• **WORK TO COMPLETE**
Give again the entries below exactly, beginning at the first line and ending at the line with "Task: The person".

• **INPUT DATA**
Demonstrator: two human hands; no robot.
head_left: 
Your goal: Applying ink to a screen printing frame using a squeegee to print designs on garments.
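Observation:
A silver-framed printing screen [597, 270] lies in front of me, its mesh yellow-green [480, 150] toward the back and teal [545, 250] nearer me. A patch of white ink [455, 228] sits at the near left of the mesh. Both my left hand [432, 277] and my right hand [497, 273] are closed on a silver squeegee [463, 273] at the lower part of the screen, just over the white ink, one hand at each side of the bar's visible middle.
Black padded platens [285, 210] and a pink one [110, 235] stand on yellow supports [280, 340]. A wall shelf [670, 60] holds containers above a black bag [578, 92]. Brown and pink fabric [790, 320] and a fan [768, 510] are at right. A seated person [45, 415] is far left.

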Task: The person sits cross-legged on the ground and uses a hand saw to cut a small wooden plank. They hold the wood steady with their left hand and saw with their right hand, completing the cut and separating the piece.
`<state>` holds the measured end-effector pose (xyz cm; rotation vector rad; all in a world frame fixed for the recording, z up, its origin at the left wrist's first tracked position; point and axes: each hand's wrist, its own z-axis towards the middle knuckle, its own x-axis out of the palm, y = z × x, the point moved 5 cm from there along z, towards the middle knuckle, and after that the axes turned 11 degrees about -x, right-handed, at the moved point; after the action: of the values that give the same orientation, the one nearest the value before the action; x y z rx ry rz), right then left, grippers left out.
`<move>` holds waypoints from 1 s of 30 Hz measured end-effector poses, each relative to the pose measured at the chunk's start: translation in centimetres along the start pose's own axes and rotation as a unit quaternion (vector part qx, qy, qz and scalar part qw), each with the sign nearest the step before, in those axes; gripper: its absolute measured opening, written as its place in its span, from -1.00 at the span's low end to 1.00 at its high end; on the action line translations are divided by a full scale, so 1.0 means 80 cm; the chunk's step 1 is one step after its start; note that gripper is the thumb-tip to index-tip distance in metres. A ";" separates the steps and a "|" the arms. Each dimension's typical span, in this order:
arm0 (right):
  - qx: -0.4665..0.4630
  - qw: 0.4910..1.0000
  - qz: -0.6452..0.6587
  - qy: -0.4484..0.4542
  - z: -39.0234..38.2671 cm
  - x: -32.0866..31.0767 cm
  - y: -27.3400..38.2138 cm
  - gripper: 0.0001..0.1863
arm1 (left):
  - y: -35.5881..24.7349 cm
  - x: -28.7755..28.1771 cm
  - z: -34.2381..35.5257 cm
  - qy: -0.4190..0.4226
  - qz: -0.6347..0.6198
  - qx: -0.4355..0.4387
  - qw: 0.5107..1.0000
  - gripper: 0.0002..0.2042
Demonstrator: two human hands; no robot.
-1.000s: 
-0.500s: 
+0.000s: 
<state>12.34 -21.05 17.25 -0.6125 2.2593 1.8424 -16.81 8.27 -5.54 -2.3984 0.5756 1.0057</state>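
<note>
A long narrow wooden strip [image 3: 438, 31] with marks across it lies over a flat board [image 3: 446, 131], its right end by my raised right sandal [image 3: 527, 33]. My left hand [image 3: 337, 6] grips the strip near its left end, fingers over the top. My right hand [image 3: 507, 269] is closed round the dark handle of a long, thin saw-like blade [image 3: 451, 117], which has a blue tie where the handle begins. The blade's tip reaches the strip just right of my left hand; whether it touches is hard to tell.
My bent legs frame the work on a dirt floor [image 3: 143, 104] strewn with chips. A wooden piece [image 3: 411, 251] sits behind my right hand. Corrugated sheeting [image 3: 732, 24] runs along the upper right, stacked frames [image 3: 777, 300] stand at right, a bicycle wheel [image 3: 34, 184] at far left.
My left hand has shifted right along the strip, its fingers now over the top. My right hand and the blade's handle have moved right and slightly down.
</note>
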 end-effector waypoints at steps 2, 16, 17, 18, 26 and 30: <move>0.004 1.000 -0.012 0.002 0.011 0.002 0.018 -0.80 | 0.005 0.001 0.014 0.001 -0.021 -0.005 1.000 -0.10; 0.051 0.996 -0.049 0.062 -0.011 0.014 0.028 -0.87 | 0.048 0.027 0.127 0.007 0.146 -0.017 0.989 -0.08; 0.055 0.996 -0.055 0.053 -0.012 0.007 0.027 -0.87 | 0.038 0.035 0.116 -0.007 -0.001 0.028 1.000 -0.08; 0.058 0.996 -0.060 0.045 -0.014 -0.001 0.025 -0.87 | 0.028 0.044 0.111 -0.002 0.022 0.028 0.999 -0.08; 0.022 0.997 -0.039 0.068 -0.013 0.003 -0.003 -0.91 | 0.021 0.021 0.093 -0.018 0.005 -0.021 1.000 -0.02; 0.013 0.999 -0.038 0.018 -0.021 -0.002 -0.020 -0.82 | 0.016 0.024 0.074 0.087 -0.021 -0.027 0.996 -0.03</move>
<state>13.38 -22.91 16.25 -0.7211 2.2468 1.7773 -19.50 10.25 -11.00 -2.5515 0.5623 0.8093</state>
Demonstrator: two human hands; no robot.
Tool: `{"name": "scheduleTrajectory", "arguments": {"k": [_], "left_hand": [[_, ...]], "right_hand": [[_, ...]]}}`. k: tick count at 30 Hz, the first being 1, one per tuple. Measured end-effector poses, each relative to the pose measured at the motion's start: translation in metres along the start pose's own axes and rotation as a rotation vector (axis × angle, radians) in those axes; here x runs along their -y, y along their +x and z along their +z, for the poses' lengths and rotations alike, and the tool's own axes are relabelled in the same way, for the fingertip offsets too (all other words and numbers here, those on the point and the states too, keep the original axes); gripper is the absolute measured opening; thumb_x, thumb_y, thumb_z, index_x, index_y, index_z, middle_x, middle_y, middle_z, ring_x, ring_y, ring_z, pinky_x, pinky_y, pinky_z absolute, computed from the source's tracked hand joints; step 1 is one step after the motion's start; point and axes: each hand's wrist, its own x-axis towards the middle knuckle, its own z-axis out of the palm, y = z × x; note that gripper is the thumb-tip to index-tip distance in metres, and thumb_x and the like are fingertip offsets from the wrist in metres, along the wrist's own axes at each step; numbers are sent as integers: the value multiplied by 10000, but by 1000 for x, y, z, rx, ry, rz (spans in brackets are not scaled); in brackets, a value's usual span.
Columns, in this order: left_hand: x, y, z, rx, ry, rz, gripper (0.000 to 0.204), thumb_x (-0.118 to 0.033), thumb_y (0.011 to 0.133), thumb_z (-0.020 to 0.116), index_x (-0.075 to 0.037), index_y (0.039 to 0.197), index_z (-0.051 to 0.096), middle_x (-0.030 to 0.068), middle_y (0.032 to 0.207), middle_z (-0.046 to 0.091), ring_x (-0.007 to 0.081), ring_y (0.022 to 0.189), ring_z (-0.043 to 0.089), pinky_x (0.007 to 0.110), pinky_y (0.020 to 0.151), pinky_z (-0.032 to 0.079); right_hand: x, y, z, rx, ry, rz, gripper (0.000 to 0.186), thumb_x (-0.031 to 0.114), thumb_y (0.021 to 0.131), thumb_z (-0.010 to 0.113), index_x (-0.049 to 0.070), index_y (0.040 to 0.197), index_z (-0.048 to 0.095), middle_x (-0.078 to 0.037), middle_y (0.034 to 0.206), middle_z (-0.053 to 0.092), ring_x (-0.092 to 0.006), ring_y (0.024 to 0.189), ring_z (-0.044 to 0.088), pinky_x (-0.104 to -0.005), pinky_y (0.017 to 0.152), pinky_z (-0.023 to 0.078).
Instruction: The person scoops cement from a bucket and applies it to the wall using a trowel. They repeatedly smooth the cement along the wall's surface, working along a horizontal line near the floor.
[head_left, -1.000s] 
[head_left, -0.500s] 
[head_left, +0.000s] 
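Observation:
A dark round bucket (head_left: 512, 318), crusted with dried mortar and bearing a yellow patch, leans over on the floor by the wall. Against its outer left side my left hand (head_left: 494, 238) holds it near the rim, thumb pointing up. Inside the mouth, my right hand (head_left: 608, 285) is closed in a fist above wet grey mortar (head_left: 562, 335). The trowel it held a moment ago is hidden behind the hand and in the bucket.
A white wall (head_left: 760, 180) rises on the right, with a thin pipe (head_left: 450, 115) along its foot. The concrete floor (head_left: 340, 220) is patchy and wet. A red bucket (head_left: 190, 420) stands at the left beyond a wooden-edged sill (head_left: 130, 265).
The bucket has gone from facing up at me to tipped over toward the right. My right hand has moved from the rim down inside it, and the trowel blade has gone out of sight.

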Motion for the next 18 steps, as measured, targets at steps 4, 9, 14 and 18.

• **ANSWER TO THIS TASK**
Demonstrator: two human hands; no robot.
head_left: 
Your goal: Applying ink to a screen printing frame using a squeegee to print designs on garments.
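Observation:
A silver-framed printing screen [597, 270] lies in front of me, its mesh yellow-green [480, 150] toward the back and teal [545, 250] nearer me. A patch of white ink [455, 228] sits at the near left of the mesh. Both my left hand [432, 277] and my right hand [497, 273] are closed on a silver squeegee [463, 273] at the lower part of the screen, just over the white ink, one hand at each side of the bar's visible middle.
Black padded platens [285, 210] and a pink one [110, 235] stand on yellow supports [280, 340]. A wall shelf [670, 60] holds containers above a black bag [578, 92]. Brown and pink fabric [790, 320] and a fan [768, 510] are at right. A seated person [45, 415] is far left.
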
Task: The person sits cross-legged on the ground and uses a hand saw to cut a small wooden plank. They hold the wood steady with their left hand and saw with their right hand, completing the cut and separating the piece.

There is nothing further to the answer.